Updated January 9, 2025:
This progress report is an update from July 15, 2024 to Jan 15, 2025. Objective 1. Document the distribution of established and/or new pests in Kansas and adapt existing monitoring technologies to manage stink bug pests in soybean. Objective 2. Create landscape model to predict pest densities and damage to soybean plants using existing and new pest distribution data. Objective 3. Expand web pages and other educational materials associated with soybean insects.
For Objective 1, we completed sampling 35 fields across six counties in northeast Kansas (Republic, Washington, Marshall, Nemaha, Brown, Doniphan counties), for the presence of soybean gall midge (SGM). In 2024, SGM was observed in two counties (Washington and Nemaha) with a total of three counties since SGM was first detected in 2023 (Marshall, Nemaha, Washington). Infestation levels for all SGM occurrences were low without much yield loss. We continue to work on ways to improve the new alert and notification modules within myFields.info (Obj. 3) which allows us to send alerts to specific counties and users can sign up for a free account to receive notifications via email.
For Objective 1, we also tested various trapping methods to increase efficacy and surveillance efforts. First we tested automated soybean podworm traps which were composed of Hartstack traps with an infrared sensor that tracks the movement of male moths into the collection trap. We are currently working on models that estimate moth numbers with actual trap numbers and preliminary results show that this automated trapping device is a reliable trapping method. We also continue to use various stink bug pheromones to improve stink bug monitoring. Results from the last two years show that lures can be effective at attracting several economically important stink bug species to the traps, including Brown Marmorated Stink Bug (BMSB) but some discrepancies may be due to time of day, weather conditions, and location of sampling. We collected that information this past summer and are currently incorporating it into our models. We are working with KDA to use the traps for their state-wide BMSB surveillance efforts.
For Objective 2, we are combining field data from traps, previously data collected in soybean, publicly available data, and data from neighboring states, to understand how landscape features of the environment and land management impact the densities of occasional pests within KS landscapes. Our goal is to develop predictive models for the occurrences of key pest insects. To date, our results show that pest pressures is linked with both landscape features surrounding soybean fields, as well as climate variables (precipitation and temperature), however insect responses vary by species. For example, Japanese beetle densities were negatively associated with grasslands surrounding soybean fields but positively associated with the amount of corn fields surrounding soybean fields. For Dectes stem borer, the amount for forest cover and corn in the surrounding fields increased their numbers. For bean leaf beetles, their numbers were lower in soybean fields that were surrounded by corn and soybean. Because pest complexes respond differently to climate and landscape features, we are currently surveying farmers to determine which insect pests are of most concern to them so narrow down modelling efforts and integrating management history into our models. Farmer surveys have been distributed in fall 2024, and so far, we only received 14 completed surveys. We will try to find other ways to reach growers (e.g., Soybean Expo, Corn and Soybean Schools) to increase feedback. We will share results and pertinent information to Kansas stakeholders through as many venues as possible, including incorporating results to myFields (Obj. 3).
At the end of November 2024, we submitted a scientific paper about Japanese Beetle invasion in the Great Plains, using data collected from this project and surrounding states to inform distribution models.
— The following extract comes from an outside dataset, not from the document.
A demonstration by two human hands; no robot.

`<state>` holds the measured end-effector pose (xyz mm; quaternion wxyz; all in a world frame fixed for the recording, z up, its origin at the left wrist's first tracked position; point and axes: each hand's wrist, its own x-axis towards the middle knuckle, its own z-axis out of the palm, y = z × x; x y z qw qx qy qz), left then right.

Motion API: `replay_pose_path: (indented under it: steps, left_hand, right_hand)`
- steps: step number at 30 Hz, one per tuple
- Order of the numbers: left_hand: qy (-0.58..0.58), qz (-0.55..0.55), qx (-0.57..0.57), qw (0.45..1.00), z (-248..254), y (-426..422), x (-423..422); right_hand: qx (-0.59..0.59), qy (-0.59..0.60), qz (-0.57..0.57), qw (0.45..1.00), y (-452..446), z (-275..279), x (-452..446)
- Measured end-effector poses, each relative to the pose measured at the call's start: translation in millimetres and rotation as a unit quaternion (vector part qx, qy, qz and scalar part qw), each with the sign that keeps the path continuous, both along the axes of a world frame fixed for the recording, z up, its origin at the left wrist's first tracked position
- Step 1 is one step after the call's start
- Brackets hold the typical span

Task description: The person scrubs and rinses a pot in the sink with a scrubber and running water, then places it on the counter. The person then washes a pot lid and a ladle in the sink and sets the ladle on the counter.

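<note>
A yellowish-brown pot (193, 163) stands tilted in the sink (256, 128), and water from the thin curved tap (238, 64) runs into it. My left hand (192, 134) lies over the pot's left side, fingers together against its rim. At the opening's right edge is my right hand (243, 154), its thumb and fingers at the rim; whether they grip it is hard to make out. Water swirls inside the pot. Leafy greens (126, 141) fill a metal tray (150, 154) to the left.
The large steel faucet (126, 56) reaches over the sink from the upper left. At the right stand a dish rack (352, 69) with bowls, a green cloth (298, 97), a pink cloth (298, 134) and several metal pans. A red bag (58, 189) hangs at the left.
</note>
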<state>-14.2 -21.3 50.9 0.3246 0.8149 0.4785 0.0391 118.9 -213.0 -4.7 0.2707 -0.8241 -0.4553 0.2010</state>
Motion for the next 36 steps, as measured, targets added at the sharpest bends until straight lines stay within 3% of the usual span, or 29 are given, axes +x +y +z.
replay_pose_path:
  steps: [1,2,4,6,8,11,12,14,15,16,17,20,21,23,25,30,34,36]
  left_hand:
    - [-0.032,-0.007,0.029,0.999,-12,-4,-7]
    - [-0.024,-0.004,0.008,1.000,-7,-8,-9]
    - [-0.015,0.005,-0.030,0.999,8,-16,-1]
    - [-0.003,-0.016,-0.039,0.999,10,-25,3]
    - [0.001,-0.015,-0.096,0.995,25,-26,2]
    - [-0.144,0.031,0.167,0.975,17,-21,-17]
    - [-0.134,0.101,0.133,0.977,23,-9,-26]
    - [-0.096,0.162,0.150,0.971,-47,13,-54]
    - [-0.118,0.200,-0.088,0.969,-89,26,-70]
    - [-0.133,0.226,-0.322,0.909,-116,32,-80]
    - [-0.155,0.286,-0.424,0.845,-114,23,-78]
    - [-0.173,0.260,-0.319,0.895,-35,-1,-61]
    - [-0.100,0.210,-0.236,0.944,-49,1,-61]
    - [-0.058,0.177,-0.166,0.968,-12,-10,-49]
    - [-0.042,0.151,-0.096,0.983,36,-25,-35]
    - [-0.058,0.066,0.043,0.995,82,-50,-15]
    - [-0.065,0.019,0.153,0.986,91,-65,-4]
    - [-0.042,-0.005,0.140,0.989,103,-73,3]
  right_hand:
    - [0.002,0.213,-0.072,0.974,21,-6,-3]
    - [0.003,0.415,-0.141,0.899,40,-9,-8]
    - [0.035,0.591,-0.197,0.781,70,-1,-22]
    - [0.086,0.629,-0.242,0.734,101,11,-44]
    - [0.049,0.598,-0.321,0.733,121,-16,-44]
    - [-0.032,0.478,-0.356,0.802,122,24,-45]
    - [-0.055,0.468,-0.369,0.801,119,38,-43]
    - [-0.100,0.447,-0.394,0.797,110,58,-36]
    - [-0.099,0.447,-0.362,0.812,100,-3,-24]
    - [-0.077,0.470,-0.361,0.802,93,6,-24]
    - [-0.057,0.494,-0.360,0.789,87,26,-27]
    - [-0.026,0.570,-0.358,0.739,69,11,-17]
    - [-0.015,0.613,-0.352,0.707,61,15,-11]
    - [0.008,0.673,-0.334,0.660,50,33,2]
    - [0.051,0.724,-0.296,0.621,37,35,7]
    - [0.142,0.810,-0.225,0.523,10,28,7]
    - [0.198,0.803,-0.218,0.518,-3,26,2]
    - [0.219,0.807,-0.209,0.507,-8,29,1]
Additionally, we are leveraging information from this study to apply for other grants. In 2024, we submitted a USDA grant examining the socio-economic and environmental trade-offs of double cropping in soybean. Because the USDA has expanded double cropping insurance to 42 counties in KS in 2022, it is important to understand possible environmental trade-offs with double cropping for soil health, weed control and pest pressure with the economic incentives and farmers concerns. While the proposal project was not funded in 2023, we received very positive reviews and was encouraged to submit again in 2024. We are also working on a project examining the use of nanoparticles for delivering minute quantities of insecticides throughout the soybean plants. This past year, we successfully tested dyes to determine how nanoparticles are being translocated throughout the plant. Finally, we are testing out how drone technologies and mobile phones can be used detect and monitor insect pests such as Japanese beetles and stink bugs in the field. This project currently supports a PhD student and several undergraduates that are carrying out Objectives 1, 2, and 3. We are currently processing field collected data, refining models, gathering farmer input and will use future funding to complete project goals.